*Available data*.

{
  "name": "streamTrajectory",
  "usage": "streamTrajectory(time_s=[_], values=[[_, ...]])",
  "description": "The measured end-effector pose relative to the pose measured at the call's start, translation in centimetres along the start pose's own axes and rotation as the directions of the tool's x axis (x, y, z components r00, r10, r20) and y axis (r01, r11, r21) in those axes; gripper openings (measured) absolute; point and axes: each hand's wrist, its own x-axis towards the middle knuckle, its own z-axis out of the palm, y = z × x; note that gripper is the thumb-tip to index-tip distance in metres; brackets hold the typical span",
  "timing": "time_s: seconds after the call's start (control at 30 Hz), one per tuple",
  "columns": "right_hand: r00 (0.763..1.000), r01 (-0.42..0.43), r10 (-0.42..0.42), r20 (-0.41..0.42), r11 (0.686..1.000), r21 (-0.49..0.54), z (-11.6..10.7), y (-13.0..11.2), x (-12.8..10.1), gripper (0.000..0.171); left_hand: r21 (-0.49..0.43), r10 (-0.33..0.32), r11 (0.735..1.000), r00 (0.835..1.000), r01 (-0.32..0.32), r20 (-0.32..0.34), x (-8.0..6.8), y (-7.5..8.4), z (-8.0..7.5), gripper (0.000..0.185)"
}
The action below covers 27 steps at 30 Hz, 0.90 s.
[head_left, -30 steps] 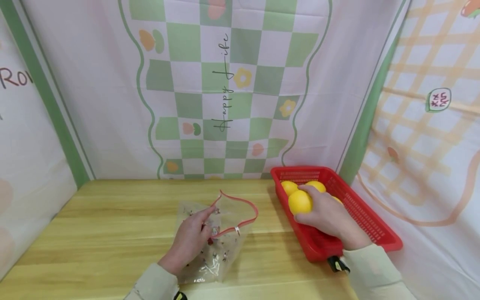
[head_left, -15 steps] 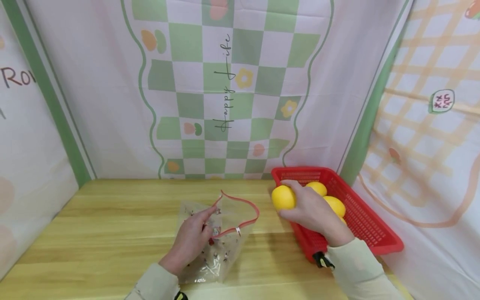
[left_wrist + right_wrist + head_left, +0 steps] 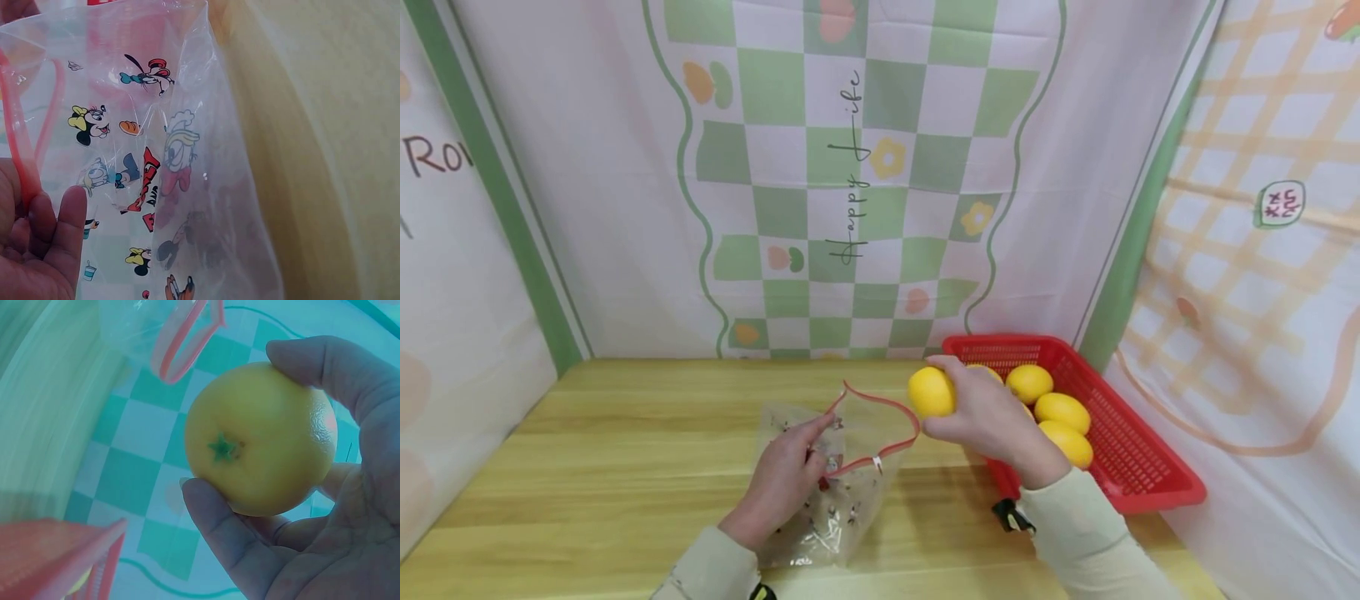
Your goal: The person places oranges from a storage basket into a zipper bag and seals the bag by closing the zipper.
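Trouble I foresee: my right hand (image 3: 992, 417) cups the lemon (image 3: 932, 392) in curled fingers, and the bag (image 3: 835, 467), pinched at one rim by my left hand (image 3: 782, 483), may sag shut.

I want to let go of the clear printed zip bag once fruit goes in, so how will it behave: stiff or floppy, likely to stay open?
Probably floppy: the bag is thin, creased film, and its red zip rim stands open only where the left hand pinches it. Released, the mouth would likely sag. The lemon in the right hand looks round, so it might roll inside and tug the bag sideways.
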Motion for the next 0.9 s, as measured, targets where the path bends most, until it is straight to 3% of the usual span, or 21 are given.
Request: streamTrajectory(time_s=[0.53, 0.9], values=[[0.999, 0.052, -0.052, -0.004, 0.998, 0.034, 2.3, -2.5, 1.4, 0.084, -0.01, -0.002, 1.0, 1.0, 0.002, 0.008, 0.1, 0.1, 0.3, 0.063], [0.998, 0.067, -0.067, -0.002, 0.997, 0.029, 3.9, -2.8, 1.7, 0.081, 0.015, 0.011, 1.0, 1.0, -0.011, 0.0, 0.2, 0.1, 0.4, 0.061]])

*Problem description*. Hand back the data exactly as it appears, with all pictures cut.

*Worked solution*.
{
  "name": "streamTrajectory",
  "usage": "streamTrajectory(time_s=[_], values=[[_, ...]])",
  "description": "The measured end-effector pose relative to the pose measured at the call's start, translation in centimetres along the start pose's own axes and rotation as the directions of the tool's x axis (x, y, z components r00, r10, r20) and y axis (r01, r11, r21) in those axes; gripper openings (measured) absolute; point and axes: each hand's wrist, its own x-axis towards the middle knuckle, its own z-axis out of the palm, y = z × x; note that gripper is the thumb-tip to index-tip distance in metres; brackets hold the typical span",
  "timing": "time_s: seconds after the call's start (control at 30 Hz), one per tuple",
  "columns": "right_hand: r00 (0.763..1.000), r01 (-0.42..0.43), r10 (-0.42..0.42), r20 (-0.41..0.42), r11 (0.686..1.000), r21 (-0.49..0.54), z (-11.6..10.7), y (-13.0..11.2), x (-12.8..10.1), gripper (0.000..0.171); left_hand: r21 (-0.49..0.43), r10 (-0.33..0.32), r11 (0.735..1.000), r00 (0.835..1.000), r01 (-0.32..0.32), r20 (-0.32..0.34), x (-8.0..6.8), y (-7.5..8.4), z (-8.0..7.5), gripper (0.000..0.185)"
}
The action below covers 27 steps at 30 Hz, 0.90 s.
[head_left, -30 steps] 
[head_left, -15 steps] 
[left_wrist + right_wrist + head_left, +0 steps] 
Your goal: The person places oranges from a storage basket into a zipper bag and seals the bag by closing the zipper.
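Trouble I foresee: my right hand (image 3: 992, 417) cups the lemon (image 3: 932, 392) in curled fingers, and the bag (image 3: 835, 467), pinched at one rim by my left hand (image 3: 782, 483), may sag shut.

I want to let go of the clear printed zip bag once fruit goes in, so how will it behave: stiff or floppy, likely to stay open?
Probably floppy: the bag is thin, creased film, and its red zip rim stands open only where the left hand pinches it. Released, the mouth would likely sag. The lemon in the right hand looks round, so it might roll inside and tug the bag sideways.
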Motion for the next 0.9 s, as measured, targets where the path bends most, until it is straight to 3% of the usual span, or 21 are given.
Request: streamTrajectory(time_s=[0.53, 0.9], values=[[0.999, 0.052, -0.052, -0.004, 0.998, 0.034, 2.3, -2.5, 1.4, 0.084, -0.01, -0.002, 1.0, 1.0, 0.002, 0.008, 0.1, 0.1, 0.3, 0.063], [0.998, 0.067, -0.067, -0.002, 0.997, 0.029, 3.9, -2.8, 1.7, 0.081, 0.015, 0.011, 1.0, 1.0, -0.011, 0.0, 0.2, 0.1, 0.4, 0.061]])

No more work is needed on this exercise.